Our platoon was about half white, another third Hispanic, and the rest black. All classes (except rich kids), all ages (17-28), all parts of the country, from the Bronx to North Dakota to Southern California. Some smart kids, most who didn't have "school" but wanted it, some who'd gone there and dropped out for all the usual follies.

Plenty of them were looking forward to big salaries once they'd finished their years in green, learning computers or communications or whatever. The commercials aren't all lies, at least, not so far — you can use this place to get someplace else. It's not a last resort. Yes, it's for trailer trash and teenage urban desperadoes, out of options and desperate for a job and some health insurance for families they'd started way too early. But it's also for 18-year-old troublemakers from Houston looking for a head start on a career as a chef, and for 20-year-old Peace Corps types looking for a way into a traveling brand of journalism.

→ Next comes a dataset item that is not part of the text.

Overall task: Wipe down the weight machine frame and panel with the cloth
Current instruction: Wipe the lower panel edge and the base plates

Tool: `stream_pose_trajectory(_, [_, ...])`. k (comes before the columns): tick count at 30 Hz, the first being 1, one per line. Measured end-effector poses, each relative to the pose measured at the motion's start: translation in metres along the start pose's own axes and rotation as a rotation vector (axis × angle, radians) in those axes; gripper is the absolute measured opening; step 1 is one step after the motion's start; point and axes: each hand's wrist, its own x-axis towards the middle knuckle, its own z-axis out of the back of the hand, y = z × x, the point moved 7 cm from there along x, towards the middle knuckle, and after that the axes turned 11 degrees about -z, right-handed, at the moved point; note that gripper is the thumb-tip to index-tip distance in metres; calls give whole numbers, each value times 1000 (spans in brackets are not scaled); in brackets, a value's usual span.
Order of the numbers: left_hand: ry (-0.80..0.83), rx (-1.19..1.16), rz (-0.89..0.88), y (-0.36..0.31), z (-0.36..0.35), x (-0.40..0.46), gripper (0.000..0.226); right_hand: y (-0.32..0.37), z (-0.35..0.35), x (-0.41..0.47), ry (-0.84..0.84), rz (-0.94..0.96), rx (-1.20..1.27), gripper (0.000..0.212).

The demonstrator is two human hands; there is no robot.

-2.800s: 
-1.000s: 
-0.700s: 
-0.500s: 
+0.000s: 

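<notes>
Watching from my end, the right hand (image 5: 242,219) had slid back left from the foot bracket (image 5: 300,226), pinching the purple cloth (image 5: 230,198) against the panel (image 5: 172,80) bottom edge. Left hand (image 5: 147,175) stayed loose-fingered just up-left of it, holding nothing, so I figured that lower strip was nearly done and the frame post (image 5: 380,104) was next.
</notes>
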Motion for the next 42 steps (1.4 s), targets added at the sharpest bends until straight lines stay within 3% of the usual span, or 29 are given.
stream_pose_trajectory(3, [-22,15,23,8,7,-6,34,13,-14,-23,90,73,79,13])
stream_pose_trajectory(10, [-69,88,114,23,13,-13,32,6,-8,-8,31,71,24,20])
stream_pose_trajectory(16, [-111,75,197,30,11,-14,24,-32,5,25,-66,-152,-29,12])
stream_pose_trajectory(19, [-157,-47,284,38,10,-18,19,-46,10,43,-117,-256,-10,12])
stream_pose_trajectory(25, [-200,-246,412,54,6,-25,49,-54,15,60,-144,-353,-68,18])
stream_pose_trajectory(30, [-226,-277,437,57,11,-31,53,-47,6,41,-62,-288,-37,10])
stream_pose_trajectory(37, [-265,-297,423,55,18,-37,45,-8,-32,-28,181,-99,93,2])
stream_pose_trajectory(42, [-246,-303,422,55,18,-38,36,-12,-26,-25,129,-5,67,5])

Want to know what it's like to be in the Army? Try standing in one place, ramrod straight and perfectly still. If a mosquito bites you, don't slap it. If sweat rolls into your eye, don't wipe it away. And if you scratch your thigh, do 20 push-ups and jump back into position.

For a while, a few days maybe, that's incredibly difficult and, worse yet, incredibly ridiculous. You move just to move, not only because you get tired but because you're in this free country of ours, and ought to be allowed to. You'll stand still for no man. But then it begins to dawn, as it did on me Monday, in a warm sun in an unremarkable parking lot outside the Px. You stand still because at some point someone told you to, someone with power. But it's also because you can. You get hooked on the discipline — the Big D, as it's known to us in-house cynics — on the idea that you got an order, from the Army, and you're straighter and taller and tougher than the average schmuck back home on the block.

Pride enters into it, and you start to get good at it, and after nine weeks you can follow any order they give you, with a stone face and an inner glow, just because they said so and because the Big D sure will come in handy if you ever have to start shooting people. At least that's the plan, and the drill sergeants, more than anyone, seem to buy it with all their hearts.

The drill sergeants have one saying for pretty much all of this — "Too easy." To which we are to gustily reply, "Too easy, drill sergeant," and when he walks by in his big-brim hat, a guy who's not only done all his asking but jumped out of airplanes besides, it really is difficult to tell him it's too hard. But that little saying is still a taunt. The time runs too long when it's theirs and much too short when it's yours (shine boots, clean locker, floss). Monday, they always promise you, it's going to get really tough. But it seems true that if you do what they tell you, when they tell you, and as many times as you possibly can without passing out, there's only so much they can do to you.

And you'll turn out to be a hell of a soldier.